[WORK REQUEST]:
Look through the lines below and extract each one that contains "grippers".

[SUPPLIED ENTRIES]:

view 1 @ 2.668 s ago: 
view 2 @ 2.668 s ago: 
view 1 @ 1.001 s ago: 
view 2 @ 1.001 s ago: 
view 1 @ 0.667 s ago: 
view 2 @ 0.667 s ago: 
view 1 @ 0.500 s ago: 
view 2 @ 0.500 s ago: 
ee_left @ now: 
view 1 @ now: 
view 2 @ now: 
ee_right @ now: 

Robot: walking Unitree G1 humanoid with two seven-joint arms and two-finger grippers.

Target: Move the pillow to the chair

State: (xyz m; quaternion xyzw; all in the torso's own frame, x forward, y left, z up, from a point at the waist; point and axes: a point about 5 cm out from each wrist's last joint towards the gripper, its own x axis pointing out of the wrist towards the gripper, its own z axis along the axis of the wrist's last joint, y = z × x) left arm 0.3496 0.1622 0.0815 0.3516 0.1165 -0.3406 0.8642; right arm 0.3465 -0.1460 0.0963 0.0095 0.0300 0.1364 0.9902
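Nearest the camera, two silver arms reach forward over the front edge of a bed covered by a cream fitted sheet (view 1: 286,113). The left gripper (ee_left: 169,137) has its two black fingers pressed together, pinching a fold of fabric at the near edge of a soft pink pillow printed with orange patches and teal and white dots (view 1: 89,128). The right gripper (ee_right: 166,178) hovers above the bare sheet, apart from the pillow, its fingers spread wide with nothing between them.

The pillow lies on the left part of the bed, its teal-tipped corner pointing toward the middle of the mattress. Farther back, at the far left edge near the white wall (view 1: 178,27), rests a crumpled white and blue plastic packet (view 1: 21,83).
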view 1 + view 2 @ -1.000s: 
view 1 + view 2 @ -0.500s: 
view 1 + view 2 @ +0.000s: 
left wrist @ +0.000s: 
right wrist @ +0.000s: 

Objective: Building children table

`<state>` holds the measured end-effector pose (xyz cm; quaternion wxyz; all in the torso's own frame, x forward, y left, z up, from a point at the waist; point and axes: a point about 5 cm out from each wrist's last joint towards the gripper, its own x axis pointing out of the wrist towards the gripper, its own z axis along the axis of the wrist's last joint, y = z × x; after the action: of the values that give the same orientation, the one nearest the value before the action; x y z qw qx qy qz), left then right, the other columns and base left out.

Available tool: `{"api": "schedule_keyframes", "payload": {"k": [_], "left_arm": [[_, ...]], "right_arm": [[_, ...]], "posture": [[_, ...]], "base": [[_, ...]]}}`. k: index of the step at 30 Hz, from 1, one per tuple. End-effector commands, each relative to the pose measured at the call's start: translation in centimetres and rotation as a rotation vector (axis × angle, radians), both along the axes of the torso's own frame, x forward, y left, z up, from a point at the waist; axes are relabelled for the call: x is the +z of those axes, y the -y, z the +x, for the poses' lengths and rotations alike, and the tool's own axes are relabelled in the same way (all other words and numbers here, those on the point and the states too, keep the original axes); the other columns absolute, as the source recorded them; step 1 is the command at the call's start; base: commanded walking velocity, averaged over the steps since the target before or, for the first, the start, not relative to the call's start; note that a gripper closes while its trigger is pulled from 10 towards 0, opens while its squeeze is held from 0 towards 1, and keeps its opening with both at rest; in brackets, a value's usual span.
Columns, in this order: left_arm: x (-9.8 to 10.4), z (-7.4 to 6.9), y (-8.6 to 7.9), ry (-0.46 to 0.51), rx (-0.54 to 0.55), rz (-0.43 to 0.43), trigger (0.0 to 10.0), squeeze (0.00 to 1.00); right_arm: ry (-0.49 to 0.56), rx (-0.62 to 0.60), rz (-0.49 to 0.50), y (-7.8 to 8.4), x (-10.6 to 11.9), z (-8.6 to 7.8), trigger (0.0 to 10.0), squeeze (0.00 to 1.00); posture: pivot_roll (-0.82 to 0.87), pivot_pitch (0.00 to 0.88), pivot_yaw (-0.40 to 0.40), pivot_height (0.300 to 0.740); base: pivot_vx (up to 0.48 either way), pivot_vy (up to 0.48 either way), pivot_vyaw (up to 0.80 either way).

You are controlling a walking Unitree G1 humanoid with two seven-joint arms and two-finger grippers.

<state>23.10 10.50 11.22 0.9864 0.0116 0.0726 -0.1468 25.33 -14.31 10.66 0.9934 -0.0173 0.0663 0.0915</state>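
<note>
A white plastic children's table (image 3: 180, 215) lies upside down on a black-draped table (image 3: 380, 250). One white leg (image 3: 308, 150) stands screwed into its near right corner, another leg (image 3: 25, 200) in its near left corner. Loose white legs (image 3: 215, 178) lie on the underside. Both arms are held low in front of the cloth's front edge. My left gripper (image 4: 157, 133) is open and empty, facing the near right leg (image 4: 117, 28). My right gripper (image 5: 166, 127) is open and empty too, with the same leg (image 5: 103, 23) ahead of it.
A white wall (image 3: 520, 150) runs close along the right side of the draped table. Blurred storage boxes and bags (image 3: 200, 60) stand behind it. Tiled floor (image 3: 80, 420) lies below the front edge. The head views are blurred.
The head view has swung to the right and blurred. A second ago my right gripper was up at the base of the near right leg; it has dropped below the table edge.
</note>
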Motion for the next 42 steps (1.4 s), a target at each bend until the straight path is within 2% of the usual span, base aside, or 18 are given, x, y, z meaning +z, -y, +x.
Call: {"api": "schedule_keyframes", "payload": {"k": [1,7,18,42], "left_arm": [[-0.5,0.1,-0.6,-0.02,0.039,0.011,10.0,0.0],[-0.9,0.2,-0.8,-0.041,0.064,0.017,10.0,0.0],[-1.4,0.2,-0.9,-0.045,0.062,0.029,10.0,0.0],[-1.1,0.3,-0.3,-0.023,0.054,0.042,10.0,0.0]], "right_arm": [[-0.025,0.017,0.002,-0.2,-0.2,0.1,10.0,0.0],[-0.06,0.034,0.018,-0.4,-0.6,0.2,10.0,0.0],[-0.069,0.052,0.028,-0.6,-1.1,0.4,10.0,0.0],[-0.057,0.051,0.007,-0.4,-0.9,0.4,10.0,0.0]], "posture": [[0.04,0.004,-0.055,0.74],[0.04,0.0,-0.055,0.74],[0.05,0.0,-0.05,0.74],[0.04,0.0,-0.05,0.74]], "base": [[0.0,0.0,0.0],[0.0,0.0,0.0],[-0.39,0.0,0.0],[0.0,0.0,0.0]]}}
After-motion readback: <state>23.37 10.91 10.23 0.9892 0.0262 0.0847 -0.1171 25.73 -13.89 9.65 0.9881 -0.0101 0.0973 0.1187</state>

[THE ANSWER]:
Robot: walking Unitree G1 humanoid with two seven-joint arms and two-finger grippers.
You are controlling a walking Unitree G1 humanoid with two seven-joint arms and two-finger grippers.

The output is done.